Pope Francis calls for a unified and welcoming Europe in speech in Budapest

 VATICAN CITY– Addressing the Hungarian President, the Prime Minister and the many citizens who had gathered to listen, Pope Francis warned against rising European nationalism and called for a unified and welcoming Europe, in a speech in Budapest on the first day of his pastoral visit to Hungary. 

 After thanking President Katalin Novák and Prime Minister Viktor Orbán for their welcome, the pope started his address by remembering the troubled history of the country commenting that Hungary is “a country that acknowledges the value of freedom and, having paid so great a toll to dictatorships, is conscious of its mission to preserve the treasure of democracy and the dream of peace.”

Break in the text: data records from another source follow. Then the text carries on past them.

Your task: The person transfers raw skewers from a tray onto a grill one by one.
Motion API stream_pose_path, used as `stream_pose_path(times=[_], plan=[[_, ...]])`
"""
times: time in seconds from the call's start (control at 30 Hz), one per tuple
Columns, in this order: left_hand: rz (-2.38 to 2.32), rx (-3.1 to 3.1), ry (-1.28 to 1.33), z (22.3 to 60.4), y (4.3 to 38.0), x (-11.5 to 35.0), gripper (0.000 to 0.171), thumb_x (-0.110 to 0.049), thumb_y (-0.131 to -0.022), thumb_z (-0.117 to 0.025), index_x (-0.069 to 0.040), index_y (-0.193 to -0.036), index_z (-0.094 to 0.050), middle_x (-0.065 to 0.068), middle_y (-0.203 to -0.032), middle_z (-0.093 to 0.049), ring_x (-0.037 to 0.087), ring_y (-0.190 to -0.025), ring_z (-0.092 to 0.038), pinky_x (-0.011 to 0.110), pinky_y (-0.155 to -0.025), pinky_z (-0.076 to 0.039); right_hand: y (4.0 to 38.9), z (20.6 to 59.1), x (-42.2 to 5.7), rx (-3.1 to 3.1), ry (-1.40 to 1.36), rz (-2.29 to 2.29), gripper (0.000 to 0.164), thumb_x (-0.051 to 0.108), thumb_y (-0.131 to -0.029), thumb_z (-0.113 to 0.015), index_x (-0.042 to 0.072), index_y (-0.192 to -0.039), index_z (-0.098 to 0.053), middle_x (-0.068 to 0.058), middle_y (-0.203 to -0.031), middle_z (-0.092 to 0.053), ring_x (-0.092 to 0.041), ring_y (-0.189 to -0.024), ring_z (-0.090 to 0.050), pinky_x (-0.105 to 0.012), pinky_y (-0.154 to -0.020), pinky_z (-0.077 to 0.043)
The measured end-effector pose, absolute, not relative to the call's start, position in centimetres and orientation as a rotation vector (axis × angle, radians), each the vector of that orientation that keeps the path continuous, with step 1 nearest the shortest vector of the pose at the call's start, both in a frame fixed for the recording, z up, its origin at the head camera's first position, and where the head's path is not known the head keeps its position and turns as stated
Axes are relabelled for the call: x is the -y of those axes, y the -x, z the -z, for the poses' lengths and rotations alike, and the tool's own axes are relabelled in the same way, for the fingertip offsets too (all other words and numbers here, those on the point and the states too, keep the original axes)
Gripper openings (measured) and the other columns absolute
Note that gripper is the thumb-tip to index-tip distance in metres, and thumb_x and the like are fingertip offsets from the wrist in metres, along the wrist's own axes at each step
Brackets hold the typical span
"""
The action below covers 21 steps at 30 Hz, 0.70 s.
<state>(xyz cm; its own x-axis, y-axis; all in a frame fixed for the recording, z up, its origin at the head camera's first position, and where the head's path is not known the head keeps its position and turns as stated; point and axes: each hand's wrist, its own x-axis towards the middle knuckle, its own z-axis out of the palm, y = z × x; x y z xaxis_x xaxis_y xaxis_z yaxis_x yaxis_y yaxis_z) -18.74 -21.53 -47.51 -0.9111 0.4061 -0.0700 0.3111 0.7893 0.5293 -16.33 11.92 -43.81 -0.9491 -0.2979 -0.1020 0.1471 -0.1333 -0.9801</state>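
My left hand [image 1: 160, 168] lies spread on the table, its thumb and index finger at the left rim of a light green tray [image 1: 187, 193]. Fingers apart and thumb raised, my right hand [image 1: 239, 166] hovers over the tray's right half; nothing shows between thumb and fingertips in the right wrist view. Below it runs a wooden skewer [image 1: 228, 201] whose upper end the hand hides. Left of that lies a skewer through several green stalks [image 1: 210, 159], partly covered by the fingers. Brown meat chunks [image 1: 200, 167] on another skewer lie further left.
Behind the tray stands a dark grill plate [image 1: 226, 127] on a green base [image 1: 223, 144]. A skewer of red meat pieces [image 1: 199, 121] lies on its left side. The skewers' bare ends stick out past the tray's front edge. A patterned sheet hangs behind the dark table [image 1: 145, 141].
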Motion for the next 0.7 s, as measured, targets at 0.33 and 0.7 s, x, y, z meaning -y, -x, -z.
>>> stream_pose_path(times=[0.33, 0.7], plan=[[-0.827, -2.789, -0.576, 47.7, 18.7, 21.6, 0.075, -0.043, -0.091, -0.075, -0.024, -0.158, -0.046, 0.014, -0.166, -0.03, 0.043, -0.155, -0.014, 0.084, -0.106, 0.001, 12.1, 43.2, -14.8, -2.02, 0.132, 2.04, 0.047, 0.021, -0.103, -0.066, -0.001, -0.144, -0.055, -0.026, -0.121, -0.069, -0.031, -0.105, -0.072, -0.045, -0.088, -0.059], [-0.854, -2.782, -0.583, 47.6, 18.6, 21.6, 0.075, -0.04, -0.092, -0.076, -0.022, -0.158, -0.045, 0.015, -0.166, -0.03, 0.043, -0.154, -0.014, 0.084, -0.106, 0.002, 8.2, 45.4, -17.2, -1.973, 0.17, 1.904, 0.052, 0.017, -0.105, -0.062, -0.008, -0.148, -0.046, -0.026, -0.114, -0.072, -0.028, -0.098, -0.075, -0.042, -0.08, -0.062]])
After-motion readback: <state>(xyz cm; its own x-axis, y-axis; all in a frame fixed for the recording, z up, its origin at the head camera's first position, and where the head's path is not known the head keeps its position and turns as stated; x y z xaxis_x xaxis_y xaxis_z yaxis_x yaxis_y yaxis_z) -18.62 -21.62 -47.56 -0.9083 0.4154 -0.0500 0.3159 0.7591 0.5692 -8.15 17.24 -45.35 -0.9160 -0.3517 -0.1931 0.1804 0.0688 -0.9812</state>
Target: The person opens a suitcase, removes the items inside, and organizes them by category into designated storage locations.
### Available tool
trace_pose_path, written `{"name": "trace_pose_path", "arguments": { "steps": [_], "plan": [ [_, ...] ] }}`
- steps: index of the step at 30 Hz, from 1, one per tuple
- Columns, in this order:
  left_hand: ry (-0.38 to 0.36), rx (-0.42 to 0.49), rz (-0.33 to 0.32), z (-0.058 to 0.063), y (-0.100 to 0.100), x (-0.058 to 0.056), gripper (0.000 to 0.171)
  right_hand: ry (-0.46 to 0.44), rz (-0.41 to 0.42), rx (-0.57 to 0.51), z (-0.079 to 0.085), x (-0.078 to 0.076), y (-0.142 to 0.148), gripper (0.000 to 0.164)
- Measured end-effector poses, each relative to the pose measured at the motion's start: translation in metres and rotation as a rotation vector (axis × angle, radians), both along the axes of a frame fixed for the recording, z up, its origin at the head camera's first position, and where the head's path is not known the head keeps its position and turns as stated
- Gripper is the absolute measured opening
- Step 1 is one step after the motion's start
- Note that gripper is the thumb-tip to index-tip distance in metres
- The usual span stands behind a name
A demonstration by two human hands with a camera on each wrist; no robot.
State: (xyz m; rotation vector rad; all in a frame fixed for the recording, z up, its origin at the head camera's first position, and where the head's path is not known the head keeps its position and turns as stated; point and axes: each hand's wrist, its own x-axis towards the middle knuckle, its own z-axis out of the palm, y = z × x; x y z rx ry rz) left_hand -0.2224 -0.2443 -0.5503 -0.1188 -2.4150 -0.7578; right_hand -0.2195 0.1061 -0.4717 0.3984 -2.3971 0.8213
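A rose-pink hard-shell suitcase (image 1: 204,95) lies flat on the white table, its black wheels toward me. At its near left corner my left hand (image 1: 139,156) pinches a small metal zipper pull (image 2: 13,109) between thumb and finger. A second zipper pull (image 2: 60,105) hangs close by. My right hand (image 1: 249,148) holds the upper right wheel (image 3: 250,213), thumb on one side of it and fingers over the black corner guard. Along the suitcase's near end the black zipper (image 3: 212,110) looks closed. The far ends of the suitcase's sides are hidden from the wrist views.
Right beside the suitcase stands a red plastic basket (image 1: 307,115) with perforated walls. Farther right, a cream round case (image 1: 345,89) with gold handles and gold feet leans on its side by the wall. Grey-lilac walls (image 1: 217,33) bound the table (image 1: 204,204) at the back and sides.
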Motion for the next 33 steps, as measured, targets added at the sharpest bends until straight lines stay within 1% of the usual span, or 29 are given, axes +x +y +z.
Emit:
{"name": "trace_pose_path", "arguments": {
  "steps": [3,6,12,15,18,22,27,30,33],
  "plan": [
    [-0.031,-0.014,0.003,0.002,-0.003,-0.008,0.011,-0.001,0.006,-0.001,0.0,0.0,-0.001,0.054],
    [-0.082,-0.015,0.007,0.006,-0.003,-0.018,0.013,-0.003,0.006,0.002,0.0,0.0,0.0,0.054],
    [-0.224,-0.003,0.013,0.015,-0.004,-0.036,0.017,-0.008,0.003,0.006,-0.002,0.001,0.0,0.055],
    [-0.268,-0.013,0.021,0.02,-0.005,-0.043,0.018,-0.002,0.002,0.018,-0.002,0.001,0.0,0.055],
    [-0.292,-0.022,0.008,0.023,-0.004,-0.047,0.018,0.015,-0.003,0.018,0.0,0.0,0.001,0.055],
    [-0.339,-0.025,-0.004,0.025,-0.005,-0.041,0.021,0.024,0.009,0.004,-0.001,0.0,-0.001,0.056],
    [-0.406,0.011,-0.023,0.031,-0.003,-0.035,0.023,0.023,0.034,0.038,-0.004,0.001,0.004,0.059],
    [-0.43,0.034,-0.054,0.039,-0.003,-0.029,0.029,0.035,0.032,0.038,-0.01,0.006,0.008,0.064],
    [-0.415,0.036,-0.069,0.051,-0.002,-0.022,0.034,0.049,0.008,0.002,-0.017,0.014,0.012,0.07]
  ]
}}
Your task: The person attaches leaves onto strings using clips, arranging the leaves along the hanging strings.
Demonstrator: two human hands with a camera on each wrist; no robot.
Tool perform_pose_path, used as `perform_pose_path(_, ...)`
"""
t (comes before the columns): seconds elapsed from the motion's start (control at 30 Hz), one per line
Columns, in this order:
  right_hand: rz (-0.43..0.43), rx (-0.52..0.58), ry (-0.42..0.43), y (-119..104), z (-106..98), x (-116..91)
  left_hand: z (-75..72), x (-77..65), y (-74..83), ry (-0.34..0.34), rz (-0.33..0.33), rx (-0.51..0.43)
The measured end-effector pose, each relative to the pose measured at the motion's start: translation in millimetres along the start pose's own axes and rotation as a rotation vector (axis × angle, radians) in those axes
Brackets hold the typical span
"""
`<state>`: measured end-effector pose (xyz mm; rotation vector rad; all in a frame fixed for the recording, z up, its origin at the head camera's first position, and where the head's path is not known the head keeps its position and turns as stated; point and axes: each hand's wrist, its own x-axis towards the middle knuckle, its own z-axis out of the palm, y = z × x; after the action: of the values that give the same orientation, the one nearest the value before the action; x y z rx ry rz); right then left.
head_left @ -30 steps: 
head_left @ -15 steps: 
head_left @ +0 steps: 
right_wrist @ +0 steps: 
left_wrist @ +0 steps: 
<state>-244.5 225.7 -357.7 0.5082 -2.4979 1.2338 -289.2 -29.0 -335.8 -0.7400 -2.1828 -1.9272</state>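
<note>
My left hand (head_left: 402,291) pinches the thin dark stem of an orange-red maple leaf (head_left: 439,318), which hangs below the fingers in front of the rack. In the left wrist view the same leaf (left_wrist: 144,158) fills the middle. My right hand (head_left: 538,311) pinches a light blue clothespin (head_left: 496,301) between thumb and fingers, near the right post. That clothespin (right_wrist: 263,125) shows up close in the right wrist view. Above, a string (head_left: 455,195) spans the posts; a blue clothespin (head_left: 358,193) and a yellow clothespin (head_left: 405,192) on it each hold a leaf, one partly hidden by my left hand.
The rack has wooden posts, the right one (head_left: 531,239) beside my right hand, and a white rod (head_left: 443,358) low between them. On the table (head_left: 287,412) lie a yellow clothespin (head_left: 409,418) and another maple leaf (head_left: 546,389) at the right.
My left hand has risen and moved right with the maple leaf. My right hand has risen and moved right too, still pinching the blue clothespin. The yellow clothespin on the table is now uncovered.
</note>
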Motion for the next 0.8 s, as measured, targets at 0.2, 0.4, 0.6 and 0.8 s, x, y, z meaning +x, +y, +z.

 However, the pope lamented that in modern times, “We seem to be witnessing the sorry sunset of that choral dream of peace, as the soloists of war now take over.”

 “More and more, enthusiasm for building a peaceful and stable community of nations seems to be cooling, as zones of influence are marked out, differences accentuated, nationalism is on the rise and ever harsher judgments and language are used in confronting others.”

 In this context, the pope called for a renewed sense of European unity and “to recover the European spirit” of the past. 

 The pope noted that Budapest is known as “the city of bridges” and used the example of bridges serving as links between “different realities” to illustrate the “unity in which we need: the harmony of a whole whose parts are not blandly homogenized, but fully integrated.”

 He also urged the need for a “welcoming Europe” for migrants as a matter of Christian charity. 

 “When we think of Christ present in so many of our brothers and sisters who flee in desperation from conflicts, poverty and climate change, we feel bound to confront the problem without excuses and delay. It needs to be confronted together, as a community, not least because, in the present situation, its effects will be felt, sooner or later, by all of us.”

 “It is urgent then, as Europe, to work for secure and legal corridors and established processes for meeting an epochal challenge that is ineluctable and needs to be acknowledged, in order to prepare a future that, unless it is shared, will not exist. This challenge especially calls for a response on the part of those who are followers of Jesus and wish to imitate the example of the witnesses of the Gospel.”

 The pope concluded his speech with the assurance of his prayers to Hungarians.